### TRY IT
Beginning with the line that has "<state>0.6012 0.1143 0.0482", please write out the remaining lines of the material exactly, the last one included.

### COLLECTED DATA
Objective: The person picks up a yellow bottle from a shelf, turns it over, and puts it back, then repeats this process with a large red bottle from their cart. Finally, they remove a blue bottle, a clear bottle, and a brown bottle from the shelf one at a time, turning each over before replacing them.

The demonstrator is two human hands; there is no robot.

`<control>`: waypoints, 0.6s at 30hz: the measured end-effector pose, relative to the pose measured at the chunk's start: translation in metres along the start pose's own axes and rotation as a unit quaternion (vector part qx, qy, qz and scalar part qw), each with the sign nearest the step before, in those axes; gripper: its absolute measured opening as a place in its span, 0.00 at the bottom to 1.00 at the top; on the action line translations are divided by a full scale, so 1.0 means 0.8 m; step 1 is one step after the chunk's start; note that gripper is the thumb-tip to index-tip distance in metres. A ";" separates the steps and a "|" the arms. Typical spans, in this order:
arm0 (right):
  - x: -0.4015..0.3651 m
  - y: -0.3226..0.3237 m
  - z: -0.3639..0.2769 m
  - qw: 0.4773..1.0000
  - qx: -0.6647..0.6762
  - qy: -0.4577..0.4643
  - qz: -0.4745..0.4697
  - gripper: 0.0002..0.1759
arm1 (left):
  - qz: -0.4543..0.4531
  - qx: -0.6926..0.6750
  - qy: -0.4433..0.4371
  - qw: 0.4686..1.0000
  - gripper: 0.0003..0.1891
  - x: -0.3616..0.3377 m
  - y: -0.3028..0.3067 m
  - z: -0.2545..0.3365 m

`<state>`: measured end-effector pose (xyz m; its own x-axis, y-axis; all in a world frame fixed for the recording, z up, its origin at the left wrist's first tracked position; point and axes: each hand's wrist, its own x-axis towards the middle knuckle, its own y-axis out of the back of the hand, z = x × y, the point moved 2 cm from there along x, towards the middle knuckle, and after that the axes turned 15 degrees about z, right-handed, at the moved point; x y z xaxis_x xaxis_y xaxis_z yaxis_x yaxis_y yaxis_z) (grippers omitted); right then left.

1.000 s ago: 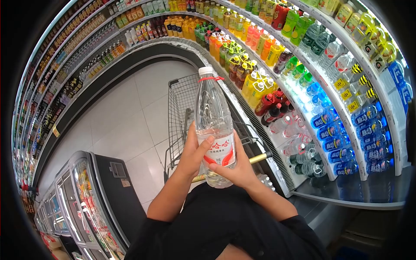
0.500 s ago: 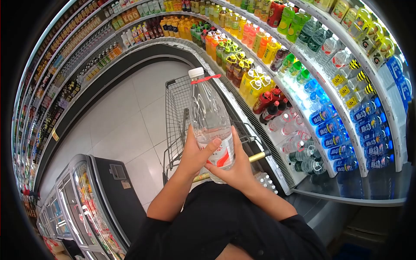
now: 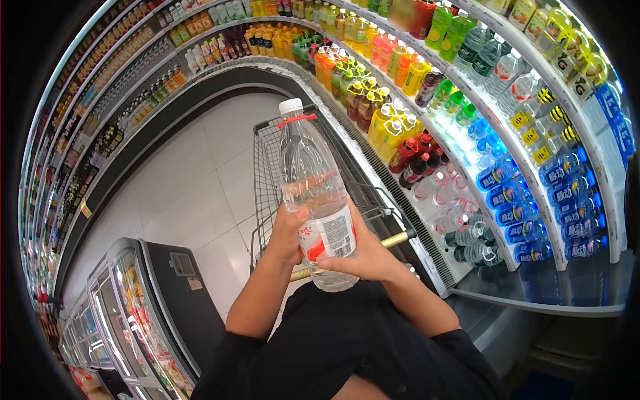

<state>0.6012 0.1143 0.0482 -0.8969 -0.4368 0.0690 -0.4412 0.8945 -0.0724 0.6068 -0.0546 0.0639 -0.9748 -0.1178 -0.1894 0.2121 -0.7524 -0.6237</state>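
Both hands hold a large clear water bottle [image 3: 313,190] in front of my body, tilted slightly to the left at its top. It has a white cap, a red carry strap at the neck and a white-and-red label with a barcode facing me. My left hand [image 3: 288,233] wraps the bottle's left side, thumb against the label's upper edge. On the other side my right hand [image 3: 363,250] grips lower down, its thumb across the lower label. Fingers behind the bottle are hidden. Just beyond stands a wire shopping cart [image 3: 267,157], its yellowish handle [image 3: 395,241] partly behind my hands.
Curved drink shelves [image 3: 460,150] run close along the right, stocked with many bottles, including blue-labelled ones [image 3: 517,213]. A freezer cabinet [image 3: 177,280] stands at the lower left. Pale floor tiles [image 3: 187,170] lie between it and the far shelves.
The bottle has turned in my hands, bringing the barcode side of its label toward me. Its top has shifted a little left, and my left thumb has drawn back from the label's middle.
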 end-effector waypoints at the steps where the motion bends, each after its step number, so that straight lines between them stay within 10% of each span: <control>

### EXERCISE OUTPUT
<state>0.6012 0.1143 0.0482 -0.8969 -0.4368 0.0690 -0.4412 0.8945 -0.0724 0.6068 -0.0546 0.0639 -0.9748 -0.1178 -0.1894 0.2121 -0.7524 -0.6237</state>
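Both hands hold a large clear water bottle [image 3: 313,190] in front of my body, tilted slightly to the left at its top. It has a white cap, a red carry strap at the neck and a white-and-red label with a barcode facing me. My left hand [image 3: 288,233] wraps the bottle's left side, thumb against the label's upper edge. On the other side my right hand [image 3: 363,250] grips lower down, its thumb across the lower label. Fingers behind the bottle are hidden. Just beyond stands a wire shopping cart [image 3: 267,157], its yellowish handle [image 3: 395,241] partly behind my hands.
Curved drink shelves [image 3: 460,150] run close along the right, stocked with many bottles, including blue-labelled ones [image 3: 517,213]. A freezer cabinet [image 3: 177,280] stands at the lower left. Pale floor tiles [image 3: 187,170] lie between it and the far shelves.
The bottle has turned in my hands, bringing the barcode side of its label toward me. Its top has shifted a little left, and my left thumb has drawn back from the label's middle.
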 end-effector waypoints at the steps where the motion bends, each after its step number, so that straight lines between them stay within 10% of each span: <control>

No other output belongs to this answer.